START Stored data
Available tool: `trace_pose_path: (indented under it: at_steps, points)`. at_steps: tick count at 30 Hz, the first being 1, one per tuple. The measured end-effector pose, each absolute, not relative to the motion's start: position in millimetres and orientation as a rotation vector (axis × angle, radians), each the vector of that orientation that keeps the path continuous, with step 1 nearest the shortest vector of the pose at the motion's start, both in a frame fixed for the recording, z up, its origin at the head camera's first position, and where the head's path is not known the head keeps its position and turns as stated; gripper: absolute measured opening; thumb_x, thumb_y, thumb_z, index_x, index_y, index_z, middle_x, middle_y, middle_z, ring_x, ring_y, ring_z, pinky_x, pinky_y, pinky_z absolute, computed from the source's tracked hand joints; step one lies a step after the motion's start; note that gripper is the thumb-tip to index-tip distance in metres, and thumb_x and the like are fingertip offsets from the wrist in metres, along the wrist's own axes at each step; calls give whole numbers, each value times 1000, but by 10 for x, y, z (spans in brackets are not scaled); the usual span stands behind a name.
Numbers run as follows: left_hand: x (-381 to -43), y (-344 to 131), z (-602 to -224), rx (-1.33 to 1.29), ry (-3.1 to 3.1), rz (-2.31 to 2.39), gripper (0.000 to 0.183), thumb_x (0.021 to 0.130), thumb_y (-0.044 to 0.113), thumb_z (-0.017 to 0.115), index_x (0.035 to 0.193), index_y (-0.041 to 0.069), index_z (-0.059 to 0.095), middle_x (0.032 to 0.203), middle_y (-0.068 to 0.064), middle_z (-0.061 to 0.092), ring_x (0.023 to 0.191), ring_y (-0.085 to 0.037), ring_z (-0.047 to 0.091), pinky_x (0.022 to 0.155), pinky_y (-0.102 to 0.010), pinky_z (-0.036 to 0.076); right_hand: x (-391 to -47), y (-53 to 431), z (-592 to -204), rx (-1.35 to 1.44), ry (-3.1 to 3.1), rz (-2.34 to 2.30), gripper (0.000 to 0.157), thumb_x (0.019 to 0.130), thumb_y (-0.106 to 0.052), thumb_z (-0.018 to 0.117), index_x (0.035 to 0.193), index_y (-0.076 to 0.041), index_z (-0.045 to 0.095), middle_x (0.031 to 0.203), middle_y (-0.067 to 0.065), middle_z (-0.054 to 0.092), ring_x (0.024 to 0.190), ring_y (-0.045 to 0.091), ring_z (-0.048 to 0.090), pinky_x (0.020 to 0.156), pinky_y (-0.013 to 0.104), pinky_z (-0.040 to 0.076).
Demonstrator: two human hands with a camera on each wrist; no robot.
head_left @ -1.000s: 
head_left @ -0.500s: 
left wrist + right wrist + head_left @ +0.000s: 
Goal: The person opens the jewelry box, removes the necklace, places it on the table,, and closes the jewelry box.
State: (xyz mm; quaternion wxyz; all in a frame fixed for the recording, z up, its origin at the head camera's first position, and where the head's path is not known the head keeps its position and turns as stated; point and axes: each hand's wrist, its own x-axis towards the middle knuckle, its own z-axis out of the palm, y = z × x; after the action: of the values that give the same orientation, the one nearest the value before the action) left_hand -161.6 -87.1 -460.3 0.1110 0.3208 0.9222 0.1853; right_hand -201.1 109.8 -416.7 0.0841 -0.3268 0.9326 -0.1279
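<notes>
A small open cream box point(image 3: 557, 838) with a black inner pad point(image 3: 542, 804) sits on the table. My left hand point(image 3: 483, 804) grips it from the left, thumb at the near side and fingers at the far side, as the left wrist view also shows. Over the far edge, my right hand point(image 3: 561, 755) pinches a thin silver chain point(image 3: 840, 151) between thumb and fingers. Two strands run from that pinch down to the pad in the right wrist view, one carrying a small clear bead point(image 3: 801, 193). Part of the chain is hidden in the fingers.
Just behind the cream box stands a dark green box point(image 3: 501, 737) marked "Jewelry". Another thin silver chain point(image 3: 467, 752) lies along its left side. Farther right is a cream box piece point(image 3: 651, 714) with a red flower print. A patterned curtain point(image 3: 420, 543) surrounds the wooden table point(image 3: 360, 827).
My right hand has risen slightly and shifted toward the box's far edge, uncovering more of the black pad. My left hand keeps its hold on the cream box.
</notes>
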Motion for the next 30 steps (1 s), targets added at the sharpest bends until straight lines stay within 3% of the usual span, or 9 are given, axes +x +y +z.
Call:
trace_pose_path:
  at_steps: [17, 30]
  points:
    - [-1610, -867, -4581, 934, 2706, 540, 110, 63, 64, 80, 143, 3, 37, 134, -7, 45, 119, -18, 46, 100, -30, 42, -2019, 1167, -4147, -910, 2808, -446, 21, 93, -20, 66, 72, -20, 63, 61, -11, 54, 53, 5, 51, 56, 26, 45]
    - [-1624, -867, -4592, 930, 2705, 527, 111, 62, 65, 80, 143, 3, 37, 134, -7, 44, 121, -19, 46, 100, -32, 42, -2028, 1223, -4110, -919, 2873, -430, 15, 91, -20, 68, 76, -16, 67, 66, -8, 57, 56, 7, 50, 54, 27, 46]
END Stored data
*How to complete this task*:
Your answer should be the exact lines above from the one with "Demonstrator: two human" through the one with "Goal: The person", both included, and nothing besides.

*Result*:
Demonstrator: two human hands with a camera on each wrist; no robot.
head_left @ -1.000s: 
head_left @ -0.500s: 
left wrist + right wrist + head_left @ +0.000s: 
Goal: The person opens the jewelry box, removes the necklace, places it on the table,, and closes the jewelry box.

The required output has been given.